Tears came into Louise’s eyes. Her courage was not deeply rooted and now it began to fade. What had seemed only a sweet exciting secret when she was with Estelle had become a frightful thing when she was besieged by her family. Chastity for a woman, seemingly so lightly considered by her schoolmates, returned to what she had been taught by her Chinese family — the test of all that woman was.

“What did you tell Pa?” Mary insisted. Her voice, in spite of herself, became stern.

“I told him — I told him—” Thus truth began to trickle from her with her tears.

“Go on,” Mary commanded.

“When he said — when he said — he would never consent to — to an American son-in-law—” she began now to cry in good earnest.

“You said—” Mary prompted her relentlessly.

“I said it was too late!” The words came out of Louise in one burst.

“You haven’t married Philip secretly!” Mary cried.

Louise shook her head, and then she said in a very small voice, “No. But I can never marry anybody else — because — because—”

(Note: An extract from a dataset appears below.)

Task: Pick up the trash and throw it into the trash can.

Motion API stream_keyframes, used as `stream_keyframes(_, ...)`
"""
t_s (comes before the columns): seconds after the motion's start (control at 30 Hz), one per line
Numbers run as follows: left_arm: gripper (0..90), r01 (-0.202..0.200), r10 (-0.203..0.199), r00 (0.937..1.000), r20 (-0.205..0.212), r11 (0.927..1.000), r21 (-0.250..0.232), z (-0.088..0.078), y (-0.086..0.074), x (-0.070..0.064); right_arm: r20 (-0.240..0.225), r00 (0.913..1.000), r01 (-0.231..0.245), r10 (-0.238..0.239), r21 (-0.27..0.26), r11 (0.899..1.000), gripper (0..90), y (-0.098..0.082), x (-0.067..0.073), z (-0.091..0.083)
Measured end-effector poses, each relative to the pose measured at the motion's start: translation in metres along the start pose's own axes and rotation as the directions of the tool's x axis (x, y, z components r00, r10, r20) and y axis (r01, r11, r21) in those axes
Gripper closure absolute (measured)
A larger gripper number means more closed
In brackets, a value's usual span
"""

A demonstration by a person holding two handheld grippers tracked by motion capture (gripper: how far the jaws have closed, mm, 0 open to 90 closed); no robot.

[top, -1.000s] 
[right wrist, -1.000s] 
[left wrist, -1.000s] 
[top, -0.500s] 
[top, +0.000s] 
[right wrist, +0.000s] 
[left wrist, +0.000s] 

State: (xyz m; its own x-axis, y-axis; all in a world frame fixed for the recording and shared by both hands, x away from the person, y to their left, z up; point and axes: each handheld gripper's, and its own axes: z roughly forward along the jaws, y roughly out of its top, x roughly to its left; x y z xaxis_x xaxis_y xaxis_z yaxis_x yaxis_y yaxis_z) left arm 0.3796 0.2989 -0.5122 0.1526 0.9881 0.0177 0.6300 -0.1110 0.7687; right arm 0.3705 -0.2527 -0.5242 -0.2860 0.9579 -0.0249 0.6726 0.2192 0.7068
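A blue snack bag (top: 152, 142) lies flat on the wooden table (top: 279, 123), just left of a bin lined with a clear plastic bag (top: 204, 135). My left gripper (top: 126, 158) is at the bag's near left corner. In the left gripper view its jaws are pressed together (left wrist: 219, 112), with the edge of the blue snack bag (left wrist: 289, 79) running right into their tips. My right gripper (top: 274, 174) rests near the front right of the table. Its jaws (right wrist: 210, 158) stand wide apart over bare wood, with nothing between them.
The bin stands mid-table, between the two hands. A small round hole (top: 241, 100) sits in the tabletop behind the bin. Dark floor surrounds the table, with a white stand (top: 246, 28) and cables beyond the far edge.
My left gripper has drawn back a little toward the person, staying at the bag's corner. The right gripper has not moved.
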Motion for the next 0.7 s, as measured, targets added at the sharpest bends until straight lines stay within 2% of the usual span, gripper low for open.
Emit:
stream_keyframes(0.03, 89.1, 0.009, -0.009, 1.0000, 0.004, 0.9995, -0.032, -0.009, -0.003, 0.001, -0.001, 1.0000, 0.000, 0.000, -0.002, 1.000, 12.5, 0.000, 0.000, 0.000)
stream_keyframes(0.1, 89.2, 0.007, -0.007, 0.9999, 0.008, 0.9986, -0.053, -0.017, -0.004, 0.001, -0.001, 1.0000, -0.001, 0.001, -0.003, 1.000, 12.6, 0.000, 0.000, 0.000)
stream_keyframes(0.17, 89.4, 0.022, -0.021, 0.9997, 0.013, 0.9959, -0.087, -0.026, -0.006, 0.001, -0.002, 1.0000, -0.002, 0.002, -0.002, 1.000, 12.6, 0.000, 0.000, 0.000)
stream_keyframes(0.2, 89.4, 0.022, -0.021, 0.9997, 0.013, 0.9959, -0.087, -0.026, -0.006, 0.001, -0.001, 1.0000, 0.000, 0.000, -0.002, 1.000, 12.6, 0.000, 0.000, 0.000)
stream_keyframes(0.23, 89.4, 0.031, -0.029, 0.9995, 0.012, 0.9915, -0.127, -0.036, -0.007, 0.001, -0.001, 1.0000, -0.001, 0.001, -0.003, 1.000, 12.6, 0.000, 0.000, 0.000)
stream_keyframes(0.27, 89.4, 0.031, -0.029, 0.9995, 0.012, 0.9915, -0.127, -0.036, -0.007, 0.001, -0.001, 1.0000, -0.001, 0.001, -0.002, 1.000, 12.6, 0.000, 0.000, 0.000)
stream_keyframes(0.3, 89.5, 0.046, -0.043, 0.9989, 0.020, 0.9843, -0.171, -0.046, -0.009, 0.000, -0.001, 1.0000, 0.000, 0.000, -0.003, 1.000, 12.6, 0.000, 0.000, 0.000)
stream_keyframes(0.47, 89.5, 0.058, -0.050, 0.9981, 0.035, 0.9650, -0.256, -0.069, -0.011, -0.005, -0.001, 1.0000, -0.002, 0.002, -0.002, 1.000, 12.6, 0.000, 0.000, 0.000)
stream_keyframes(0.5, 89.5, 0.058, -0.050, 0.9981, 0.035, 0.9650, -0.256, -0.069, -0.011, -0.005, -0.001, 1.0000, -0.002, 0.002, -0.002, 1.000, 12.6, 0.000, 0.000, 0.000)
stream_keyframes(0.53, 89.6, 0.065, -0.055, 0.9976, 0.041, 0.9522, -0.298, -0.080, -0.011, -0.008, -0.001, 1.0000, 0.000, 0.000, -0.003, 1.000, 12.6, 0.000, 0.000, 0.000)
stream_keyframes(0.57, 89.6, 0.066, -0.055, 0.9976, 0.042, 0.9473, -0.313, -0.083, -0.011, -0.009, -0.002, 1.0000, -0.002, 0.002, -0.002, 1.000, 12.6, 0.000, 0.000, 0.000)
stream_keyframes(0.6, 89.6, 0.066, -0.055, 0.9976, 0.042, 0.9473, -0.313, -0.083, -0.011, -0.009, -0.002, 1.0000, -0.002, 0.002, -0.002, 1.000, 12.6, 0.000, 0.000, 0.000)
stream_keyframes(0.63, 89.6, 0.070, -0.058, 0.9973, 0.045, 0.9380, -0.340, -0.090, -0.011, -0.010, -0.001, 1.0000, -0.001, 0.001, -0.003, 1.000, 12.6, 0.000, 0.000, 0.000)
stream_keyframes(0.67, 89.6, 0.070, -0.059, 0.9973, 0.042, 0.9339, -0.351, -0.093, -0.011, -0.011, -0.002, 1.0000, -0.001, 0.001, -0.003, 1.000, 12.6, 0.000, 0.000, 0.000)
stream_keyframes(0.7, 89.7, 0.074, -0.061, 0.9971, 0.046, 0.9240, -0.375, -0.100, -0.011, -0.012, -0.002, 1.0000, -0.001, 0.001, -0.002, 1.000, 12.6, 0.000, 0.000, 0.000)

She could not finish but now Mary knew. She sat quite still, gazing at Louise, who turned and flung herself face down on the bed and sobbed aloud. There had been many times when Louise had lain there sobbing for some small trouble and always Mary had gone to her to soothe and comfort her, as the elder sister. But now she did not move. She felt sick and she did not want to touch Louise. It had never occurred to her to imagine that Louise would have let Philip — she could not put the thought into words, even in her own mind. That Louise could be silly, could allow Philip perhaps to kiss her and fondle her, that she could dream of his marriage to her, all was believable. But not this—

She rose, not able to endure her own sickness, and she went to the closet and took out a dress for the street. Without speaking, while Louise sobbed on, Mary changed into this blue dress and brushed her hair and touched her lips with red. It was not often she painted her lips, but now they felt pale and dry. Her face in the mirror was pale and her eyes looked strange. Louise looked sidewise at her in the midst of her weeping. “Where are you going?” she asked.

“Outdoors,” Mary said. “I want to be alone.”

Louise broke into a fresh wail. “Aren’t you going to help me?”

Mary’s hand was on the door, but she paused. “Yes, I will help you, but just now I don’t know how. I shall have to think.”

She went out and closed the door softly, and softly she crept down the stairs. In her father’s study she heard her parents’ voices murmuring and she tiptoed past the door and out into the hall. The elevator man was talkative and she could scarcely force herself to answer his questions. “Yes, thank you,” she said, “my brother in China is quite well. Yes, he likes it there. Of course, after all it is our home. Yes, some day doubtless we will all return to China. Yes, of course we do like it here — but it is not our country.”